1) Matrix $A$ is singular if there is a $m$-vector $x \ne 0$ such that:
$(1 + uv^T)x = 0 ⇔ x + uv^Tx = 0 ⇔ uv^Tx = -x.$ Note that $v^Tx$ is a scalar, so the matrix $A$ is singular if $x = \beta{}u$, $\beta{} \ne 0$.
From here we can see:
$uv^Tx = -x ⇔ \beta{}uv^Tu = -\beta{}u ⇔ v^Tu = -1$.
Thus, matrix $A$ is singular if $v^Tu = -1$

2) Assume that matrix $A$ has an inverse of the form $A^{-1} = 1 + αuv^T$.
$AA^{-1} = 1 ⇔ (1 + uv^T)(1 + αuv^T) = 1 ⇔ αuv^T + uv^T + αuv^Tuv^T = O$.
Since $v^Tu$ is a scalar, we denote it as $γ \ne -1$ (otherwise the matrix will be singular). Then the resulting equality will be written in the form:
$αuv^T + uv^T + αuv^Tuv^T = O ⇔ αuv^T + uv^T + αγuv^T = O ⇔ (α + 1 + αγ)uv^T = O ⇔ α + 1 + αγ = 0 ⇔ α = -\frac{1}{1 + γ} = -\frac{1}{1 + v^Tu}$.
Thus, the matrix $A$ has the inverse of the form $A^{-1} = 1 + αuv^T$ and $α = -\frac{1}{1 + v^Tu}, v^Tu \ne -1$

Problem 4(5):

Prove that for any unitary matrix $U$ one has $\parallel UA \parallel_{F} = \parallel AU\parallel_{F} = \parallel A \parallel_{F}$.

Solution:

Let's write down the expression by definition:

$\parallel UA \parallel_{F} = \sqrt{tr[(UA)^*(UA)]} = \sqrt{tr[A^*U^*UA]}$.

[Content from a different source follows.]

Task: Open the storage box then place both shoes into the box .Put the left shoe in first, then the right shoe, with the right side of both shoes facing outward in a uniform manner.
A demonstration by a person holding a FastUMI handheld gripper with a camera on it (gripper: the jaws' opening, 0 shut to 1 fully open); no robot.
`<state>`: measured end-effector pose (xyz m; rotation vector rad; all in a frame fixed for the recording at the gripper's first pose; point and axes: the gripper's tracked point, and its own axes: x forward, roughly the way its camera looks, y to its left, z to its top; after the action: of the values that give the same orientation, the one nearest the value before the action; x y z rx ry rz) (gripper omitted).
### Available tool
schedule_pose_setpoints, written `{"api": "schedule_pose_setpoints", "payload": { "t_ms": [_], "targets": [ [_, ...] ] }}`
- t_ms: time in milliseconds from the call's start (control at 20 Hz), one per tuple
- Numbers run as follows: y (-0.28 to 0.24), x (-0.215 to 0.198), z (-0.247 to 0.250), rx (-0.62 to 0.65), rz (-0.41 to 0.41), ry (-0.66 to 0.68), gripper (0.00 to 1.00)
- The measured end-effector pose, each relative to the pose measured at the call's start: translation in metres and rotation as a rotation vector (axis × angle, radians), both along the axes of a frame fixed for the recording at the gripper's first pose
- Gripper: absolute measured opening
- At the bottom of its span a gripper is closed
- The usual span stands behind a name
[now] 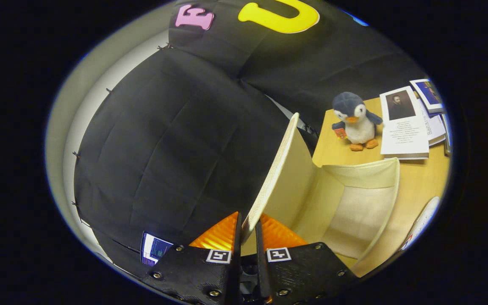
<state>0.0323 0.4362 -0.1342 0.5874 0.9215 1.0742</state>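
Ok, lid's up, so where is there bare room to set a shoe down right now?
The gripper is shut on the lid, holding it raised. The storage box interior is bare. Bare wood also lies between the box and the penguin toy. Beyond that it is crowded: books stack beside the penguin.
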Motion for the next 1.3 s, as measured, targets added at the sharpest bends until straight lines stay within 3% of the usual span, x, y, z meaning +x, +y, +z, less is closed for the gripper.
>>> {"api": "schedule_pose_setpoints", "payload": {
  "t_ms": [400,600,750,800,950,1000,1050,1300],
  "targets": [
    [0.091,-0.01,-0.009,-0.028,0.008,0.037,0.16],
    [0.105,-0.011,-0.016,-0.091,0.021,0.003,0.59],
    [0.101,-0.01,-0.018,-0.105,0.021,0.004,0.65],
    [0.096,-0.007,-0.019,-0.111,0.019,0.003,0.77],
    [0.07,0.0,-0.018,-0.144,-0.008,-0.029,0.79],
    [0.061,0.004,-0.02,-0.159,-0.022,-0.044,0.93],
    [0.053,0.008,-0.023,-0.182,-0.031,-0.058,0.97],
    [-0.011,0.019,-0.024,-0.255,-0.075,-0.107,0.97]
  ]
}}
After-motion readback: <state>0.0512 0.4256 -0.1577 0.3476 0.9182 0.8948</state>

Let us take advantage of the fact that $U$ is unitary, i.e. $U^*U = UU^*= I$. That:

$\parallel UA \parallel_{F} = \sqrt{tr[A^*U^*UA]} = \sqrt{tr[A^*A]} = \parallel A \parallel_{F}$

Similarly for $AU$ we get:

$\parallel AU \parallel_{F} = \sqrt{tr[(AU)^*(AU)]} = \sqrt{tr[U^*A^*AU]}$.

Let's use the trace property $tr(AB) = tr(BA)$. So: $\parallel AU \parallel_{F} = \sqrt{tr[U^*A^*AU]} = \sqrt{tr[AUU^*A^*]} = \sqrt{tr[AA^*]} = \parallel A \parallel_{F}$.

Thus $\parallel UA \parallel_{F} = \parallel AU\parallel_{F} = \parallel A \parallel_{F}$.